Mark Zuckerberg est aussi Américain: nommé personnalité de l'année 2010 par le magazine Times -au grand dam de lecteurs et d'observateurs qui lui auraient préféré le fondateur de WikiLeaks Julian Assanges-, il fait sans doute la fierté de concitoyens nationalistes pour qui il incarne la concrétisation du fameux rêve américain. Sans être parti de rien, Mark Zuckerberg est décrit, dans Le réseau social, comme un étudiant d'Harvard, certes, mais qui n'est pas le plus couru et que ne se dépêchent pas d'approcher les membres de mystérieux clubs privés auxquels son ami Eduardo rêve d'appartenir. Partout dans le monde, on se branche sur Facebook, une création d'un génie de Harvard, l'une des plus prestigieuses universités de la patrie d'Obama.

Certes, Le réseau social décrit Zuckerberg comme un plagieur. Mais un plagieur qui viole le droit d'auteur par amour! Pour impressionner cette fille qui n'a rien voulu savoir de lui, honteux rejet mis en scène au tout début du film. Ce désir d'impressionner guide Zuckerberg dans toutes ses actions, nous raconte-t-on, et va jusqu'à le rendre quasi-touchant aux yeux d'une des avocats chargés de sa défense dans les poursuites qui l'opposent à ceux qui lui ont fait confiance. Zuckerberg, le génie blessé?

Et si les Américains encensaient Le réseau social pour rendre hommage à cet "un des nôtres"?

Peut-être, après tout, n'apprécient-ils le film de David Fincher que pour la bonne histoire qu'ils racontent... Mais bon, devant un film plutôt conventionnel, on ne s'empêcher de chercher ce qui plaît tant à celles et ceux qui ont dû, me semble-t-il, craquer pour tellement de meilleurs films cette année.

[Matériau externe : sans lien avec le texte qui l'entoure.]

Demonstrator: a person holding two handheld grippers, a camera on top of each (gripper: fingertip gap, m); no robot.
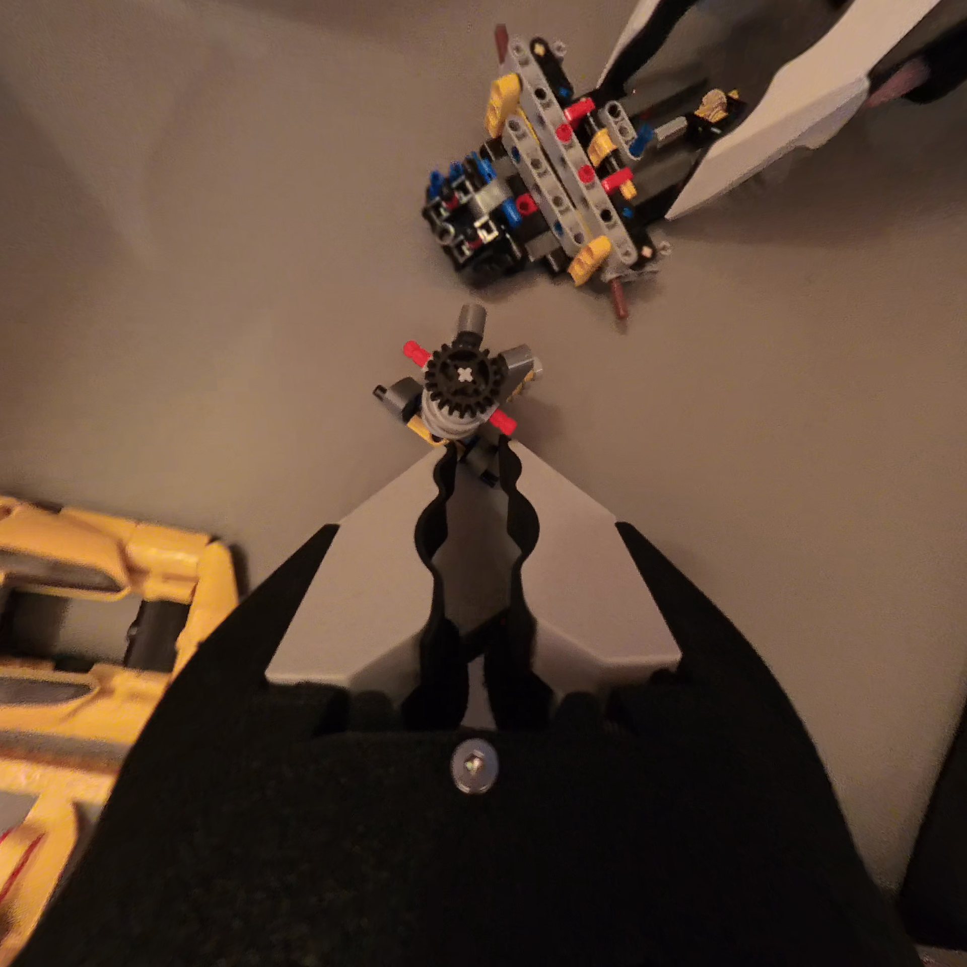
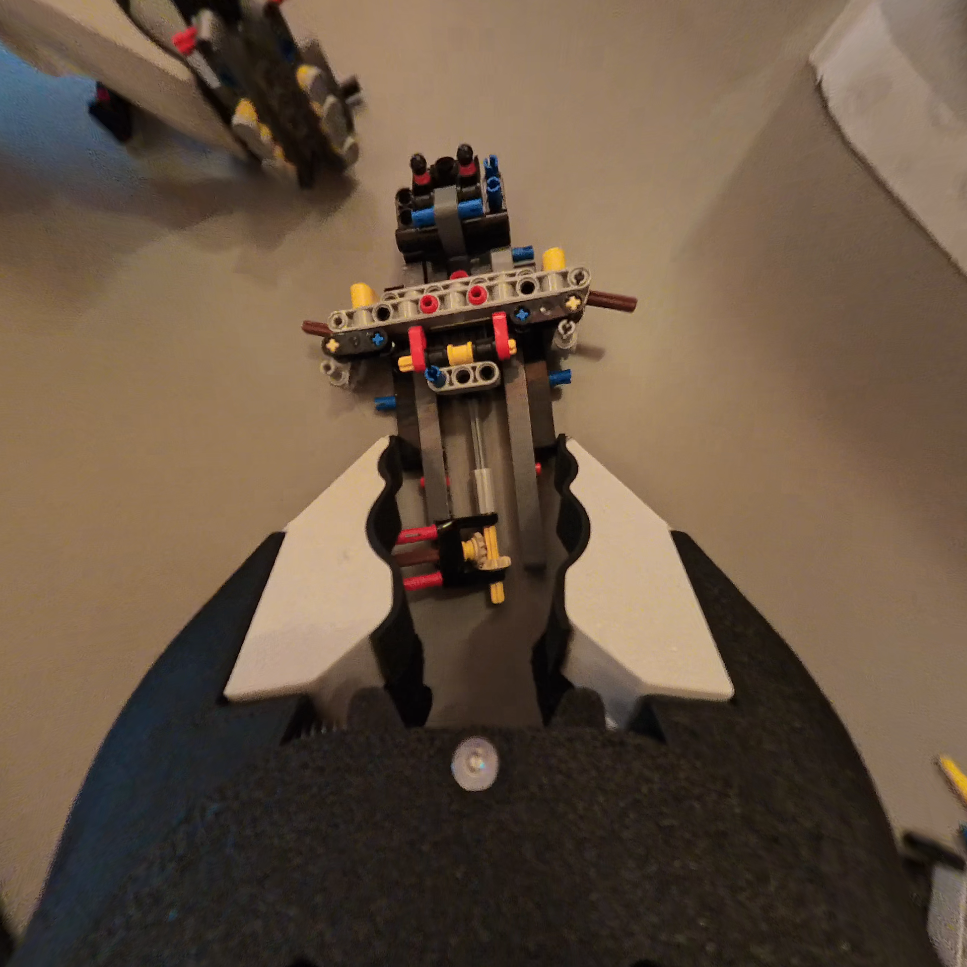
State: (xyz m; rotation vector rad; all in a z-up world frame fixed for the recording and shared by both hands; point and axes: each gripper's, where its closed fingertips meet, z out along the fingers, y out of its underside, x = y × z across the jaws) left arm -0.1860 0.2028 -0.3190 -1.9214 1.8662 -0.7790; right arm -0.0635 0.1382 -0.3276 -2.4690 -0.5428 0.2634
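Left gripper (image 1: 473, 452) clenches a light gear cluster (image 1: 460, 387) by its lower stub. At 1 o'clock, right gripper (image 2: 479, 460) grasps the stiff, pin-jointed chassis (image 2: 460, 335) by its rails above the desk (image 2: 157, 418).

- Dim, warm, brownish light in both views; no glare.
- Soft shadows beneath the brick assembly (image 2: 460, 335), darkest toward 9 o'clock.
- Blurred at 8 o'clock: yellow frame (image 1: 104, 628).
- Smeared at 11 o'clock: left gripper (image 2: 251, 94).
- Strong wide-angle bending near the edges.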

Le pouvoir de l'argent ou... la dénonciation du pouvoir?

Incendies va-t-il gagner?

Dans un article publié ce samedi 26 février dans La Presse, le réalisateur Denis Villeneuve spécule sur ses chances de remporter l'Oscar du meilleur film en langue étrangère pour Incendies. Il salue au passage les efforts de son producteur, Sony Pictures, qui veille à ce que tous les membres de l'Académie aient vu son film... plutôt que d'utiliser pour les convaincre cocktails ou autres mondanités! L'approche Miramax, peut-être?

J'ai lu ou entendu quelque part que Sony aurait plutôt misé sur une autre de ses productions en lice pour le même Oscar, In a Better World, film danois de Susanne Bier, lauréat du Golden Globe du meilleur film étranger. Quoiqu'il en soit, en devenant le 3e réalisateur canadien en lice pour la récompense dans l'histoire des Oscars, Denis Villeneuve est déjà un gagnant comblé.

Mais bon... on aimerait quand même le voir monter sur scène dimanche soir et comptez sur moi pour crier si ça se produit!